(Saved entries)
• • • •

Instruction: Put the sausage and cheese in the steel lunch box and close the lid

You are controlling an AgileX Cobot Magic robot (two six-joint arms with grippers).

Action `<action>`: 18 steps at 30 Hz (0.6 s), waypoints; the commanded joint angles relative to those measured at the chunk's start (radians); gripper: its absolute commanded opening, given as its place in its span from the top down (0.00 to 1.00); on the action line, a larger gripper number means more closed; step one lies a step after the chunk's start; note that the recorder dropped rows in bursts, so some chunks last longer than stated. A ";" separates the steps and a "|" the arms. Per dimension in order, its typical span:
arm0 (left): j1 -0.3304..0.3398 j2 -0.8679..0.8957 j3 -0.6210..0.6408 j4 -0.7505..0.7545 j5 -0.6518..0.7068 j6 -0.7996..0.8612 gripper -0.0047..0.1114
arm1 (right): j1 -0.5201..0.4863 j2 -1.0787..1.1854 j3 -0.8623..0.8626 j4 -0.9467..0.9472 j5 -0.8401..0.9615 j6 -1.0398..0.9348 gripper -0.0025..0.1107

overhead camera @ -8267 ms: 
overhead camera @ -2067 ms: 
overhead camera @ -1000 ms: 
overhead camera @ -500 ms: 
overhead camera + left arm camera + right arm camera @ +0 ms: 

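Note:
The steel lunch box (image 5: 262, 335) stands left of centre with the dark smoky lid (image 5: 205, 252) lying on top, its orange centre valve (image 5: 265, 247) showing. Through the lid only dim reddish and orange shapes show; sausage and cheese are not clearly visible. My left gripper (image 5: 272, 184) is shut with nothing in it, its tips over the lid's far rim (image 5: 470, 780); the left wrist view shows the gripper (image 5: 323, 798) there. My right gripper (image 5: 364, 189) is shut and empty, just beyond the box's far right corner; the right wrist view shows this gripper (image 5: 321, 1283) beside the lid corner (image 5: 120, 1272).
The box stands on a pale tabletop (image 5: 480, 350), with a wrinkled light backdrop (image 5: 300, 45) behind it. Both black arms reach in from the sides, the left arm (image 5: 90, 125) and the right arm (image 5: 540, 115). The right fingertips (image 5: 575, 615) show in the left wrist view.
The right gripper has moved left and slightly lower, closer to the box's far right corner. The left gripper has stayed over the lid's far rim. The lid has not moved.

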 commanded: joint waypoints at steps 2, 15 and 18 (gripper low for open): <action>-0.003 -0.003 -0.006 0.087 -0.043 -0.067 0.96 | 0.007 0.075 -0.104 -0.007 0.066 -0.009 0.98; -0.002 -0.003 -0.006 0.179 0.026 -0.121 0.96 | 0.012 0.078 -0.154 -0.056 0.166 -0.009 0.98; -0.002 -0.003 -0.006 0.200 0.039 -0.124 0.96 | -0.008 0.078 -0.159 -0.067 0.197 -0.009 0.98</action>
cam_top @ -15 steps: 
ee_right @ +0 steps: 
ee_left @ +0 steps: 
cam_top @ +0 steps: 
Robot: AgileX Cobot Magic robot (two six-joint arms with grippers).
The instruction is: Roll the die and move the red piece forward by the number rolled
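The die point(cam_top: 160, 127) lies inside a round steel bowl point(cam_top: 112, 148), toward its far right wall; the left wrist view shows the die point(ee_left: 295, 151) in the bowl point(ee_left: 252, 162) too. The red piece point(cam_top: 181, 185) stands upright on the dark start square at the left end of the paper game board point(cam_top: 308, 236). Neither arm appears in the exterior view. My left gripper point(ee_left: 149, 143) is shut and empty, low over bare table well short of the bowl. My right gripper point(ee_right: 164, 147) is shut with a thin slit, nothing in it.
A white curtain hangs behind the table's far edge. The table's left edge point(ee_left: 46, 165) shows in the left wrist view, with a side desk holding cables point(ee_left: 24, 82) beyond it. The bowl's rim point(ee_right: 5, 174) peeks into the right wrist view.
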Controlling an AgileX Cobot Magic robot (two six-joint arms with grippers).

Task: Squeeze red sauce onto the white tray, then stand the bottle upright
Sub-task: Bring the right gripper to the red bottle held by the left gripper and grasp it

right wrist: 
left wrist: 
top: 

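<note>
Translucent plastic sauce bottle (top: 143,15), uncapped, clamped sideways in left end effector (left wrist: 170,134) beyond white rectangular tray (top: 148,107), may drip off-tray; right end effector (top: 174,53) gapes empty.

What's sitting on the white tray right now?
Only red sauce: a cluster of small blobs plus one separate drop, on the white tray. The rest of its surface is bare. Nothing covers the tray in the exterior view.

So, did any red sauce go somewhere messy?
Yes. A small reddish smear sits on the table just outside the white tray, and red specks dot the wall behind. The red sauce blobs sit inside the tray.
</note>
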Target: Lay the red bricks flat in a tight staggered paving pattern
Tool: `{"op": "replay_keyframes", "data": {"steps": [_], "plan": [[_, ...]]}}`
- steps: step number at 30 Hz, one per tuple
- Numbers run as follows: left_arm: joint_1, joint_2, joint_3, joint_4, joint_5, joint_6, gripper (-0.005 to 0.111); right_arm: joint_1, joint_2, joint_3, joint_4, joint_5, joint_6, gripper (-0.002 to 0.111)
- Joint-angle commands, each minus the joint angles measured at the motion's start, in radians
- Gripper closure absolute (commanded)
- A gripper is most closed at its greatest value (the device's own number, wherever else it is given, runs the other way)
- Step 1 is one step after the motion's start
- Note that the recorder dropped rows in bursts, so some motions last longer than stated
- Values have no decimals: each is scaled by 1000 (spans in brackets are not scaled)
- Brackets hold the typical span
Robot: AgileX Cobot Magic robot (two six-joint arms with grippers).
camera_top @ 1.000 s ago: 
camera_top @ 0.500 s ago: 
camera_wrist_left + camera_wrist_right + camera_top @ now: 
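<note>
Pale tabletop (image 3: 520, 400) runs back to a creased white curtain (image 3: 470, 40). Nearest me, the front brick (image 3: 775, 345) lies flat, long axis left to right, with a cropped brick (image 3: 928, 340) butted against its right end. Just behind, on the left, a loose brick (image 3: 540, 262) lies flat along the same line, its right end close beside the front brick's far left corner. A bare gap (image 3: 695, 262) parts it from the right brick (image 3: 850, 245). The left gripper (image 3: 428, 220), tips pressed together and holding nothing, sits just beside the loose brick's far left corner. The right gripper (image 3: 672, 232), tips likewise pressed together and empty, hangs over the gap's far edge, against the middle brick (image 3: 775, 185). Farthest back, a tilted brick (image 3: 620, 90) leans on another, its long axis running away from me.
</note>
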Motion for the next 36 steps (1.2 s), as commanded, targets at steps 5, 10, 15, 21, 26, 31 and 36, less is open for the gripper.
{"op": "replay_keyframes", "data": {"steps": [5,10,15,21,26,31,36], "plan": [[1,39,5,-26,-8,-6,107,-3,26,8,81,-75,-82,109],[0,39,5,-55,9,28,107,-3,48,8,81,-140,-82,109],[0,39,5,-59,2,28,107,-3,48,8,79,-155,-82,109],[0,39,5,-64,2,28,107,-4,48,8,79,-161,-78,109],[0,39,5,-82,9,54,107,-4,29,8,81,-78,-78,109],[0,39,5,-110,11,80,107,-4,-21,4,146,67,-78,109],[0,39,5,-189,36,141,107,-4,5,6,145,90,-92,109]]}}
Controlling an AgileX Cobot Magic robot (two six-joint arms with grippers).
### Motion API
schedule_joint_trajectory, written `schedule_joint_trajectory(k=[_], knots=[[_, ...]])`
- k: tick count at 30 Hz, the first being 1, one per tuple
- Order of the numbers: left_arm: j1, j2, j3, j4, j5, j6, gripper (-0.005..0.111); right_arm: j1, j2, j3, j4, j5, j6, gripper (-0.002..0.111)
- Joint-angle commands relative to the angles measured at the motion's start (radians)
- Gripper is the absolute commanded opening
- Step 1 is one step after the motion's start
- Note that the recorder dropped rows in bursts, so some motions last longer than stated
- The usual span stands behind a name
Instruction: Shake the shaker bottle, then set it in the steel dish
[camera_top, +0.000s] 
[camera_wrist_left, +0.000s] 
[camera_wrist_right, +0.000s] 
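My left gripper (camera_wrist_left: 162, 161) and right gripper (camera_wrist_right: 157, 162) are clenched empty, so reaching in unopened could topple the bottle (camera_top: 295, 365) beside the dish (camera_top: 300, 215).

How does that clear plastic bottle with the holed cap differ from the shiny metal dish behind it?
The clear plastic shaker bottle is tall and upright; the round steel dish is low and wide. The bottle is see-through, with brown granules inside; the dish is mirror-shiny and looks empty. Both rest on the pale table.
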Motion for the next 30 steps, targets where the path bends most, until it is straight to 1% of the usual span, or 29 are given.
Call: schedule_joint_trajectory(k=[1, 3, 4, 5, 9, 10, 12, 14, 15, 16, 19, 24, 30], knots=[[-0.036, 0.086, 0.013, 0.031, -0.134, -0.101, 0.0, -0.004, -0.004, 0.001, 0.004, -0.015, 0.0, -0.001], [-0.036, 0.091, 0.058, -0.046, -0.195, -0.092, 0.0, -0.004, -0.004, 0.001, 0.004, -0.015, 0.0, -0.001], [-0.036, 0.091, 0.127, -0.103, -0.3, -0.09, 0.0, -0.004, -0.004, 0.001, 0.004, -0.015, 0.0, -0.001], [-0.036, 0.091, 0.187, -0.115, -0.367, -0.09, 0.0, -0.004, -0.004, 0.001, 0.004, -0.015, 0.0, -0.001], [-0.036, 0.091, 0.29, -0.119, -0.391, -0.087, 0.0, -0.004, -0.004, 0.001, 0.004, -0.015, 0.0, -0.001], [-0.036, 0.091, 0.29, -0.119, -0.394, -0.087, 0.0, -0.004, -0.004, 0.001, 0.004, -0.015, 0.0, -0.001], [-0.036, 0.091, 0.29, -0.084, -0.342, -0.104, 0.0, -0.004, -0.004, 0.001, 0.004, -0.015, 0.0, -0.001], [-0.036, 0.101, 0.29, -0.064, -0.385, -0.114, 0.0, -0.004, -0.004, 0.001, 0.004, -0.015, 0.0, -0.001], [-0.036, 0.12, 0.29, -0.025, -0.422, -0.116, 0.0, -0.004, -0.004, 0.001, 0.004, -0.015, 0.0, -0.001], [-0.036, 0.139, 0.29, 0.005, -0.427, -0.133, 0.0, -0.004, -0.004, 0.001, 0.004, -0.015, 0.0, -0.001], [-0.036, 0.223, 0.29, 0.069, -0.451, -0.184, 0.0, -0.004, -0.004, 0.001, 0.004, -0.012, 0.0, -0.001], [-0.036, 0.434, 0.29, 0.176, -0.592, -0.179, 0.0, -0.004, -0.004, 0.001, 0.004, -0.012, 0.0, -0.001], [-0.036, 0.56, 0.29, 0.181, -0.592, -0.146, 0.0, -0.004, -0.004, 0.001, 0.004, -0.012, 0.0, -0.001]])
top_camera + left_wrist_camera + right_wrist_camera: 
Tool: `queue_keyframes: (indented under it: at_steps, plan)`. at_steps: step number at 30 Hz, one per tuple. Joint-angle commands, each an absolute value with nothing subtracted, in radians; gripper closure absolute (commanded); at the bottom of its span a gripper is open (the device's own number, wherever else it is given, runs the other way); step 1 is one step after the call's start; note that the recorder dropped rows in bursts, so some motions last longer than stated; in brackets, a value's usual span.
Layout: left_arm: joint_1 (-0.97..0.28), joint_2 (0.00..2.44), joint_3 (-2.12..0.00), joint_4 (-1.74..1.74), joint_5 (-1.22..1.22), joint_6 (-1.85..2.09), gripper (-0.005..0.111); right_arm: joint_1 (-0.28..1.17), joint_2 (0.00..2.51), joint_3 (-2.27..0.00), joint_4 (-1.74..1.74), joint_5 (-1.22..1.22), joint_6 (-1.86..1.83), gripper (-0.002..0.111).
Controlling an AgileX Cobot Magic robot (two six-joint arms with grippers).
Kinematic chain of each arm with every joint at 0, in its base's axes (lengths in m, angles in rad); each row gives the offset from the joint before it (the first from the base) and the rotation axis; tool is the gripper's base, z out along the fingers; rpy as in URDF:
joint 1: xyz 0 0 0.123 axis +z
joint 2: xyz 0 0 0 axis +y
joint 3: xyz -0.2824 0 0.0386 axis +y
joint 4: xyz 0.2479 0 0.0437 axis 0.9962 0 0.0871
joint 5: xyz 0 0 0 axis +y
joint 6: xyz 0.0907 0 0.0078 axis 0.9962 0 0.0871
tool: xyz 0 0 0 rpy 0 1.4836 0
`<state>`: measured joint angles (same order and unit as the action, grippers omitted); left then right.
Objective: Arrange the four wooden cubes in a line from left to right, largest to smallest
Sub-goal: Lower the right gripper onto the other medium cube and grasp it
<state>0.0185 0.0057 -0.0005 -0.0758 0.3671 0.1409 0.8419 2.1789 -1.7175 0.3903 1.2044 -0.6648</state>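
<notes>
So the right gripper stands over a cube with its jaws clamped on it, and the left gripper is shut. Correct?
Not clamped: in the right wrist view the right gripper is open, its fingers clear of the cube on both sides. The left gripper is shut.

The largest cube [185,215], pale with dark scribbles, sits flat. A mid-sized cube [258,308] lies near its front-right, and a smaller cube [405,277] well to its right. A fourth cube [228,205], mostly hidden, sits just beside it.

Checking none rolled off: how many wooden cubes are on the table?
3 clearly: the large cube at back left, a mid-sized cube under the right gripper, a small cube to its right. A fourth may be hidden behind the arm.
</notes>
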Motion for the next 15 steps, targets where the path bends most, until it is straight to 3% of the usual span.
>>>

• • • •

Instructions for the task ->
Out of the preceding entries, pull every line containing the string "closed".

Reply ->
Action `<action>`: 18 steps at 30 Hz (0.6 s), waypoints; the commanded joint angles relative to those measured at the chunk's start (radians); gripper: its absolute commanded opening, given as its place in its span from the top down (0.00 to 1.00); on the action line, a larger gripper number means more closed; step one lies a step after the chunk's start; note that the recorder dropped rows in bursts, so some chunks last longer than stated. A ";" separates the steps and a "|" the arms. Per dimension in order, its typical span:
- A gripper is most closed at its greatest value (the device's own number, wherever else it is given, runs the other way)

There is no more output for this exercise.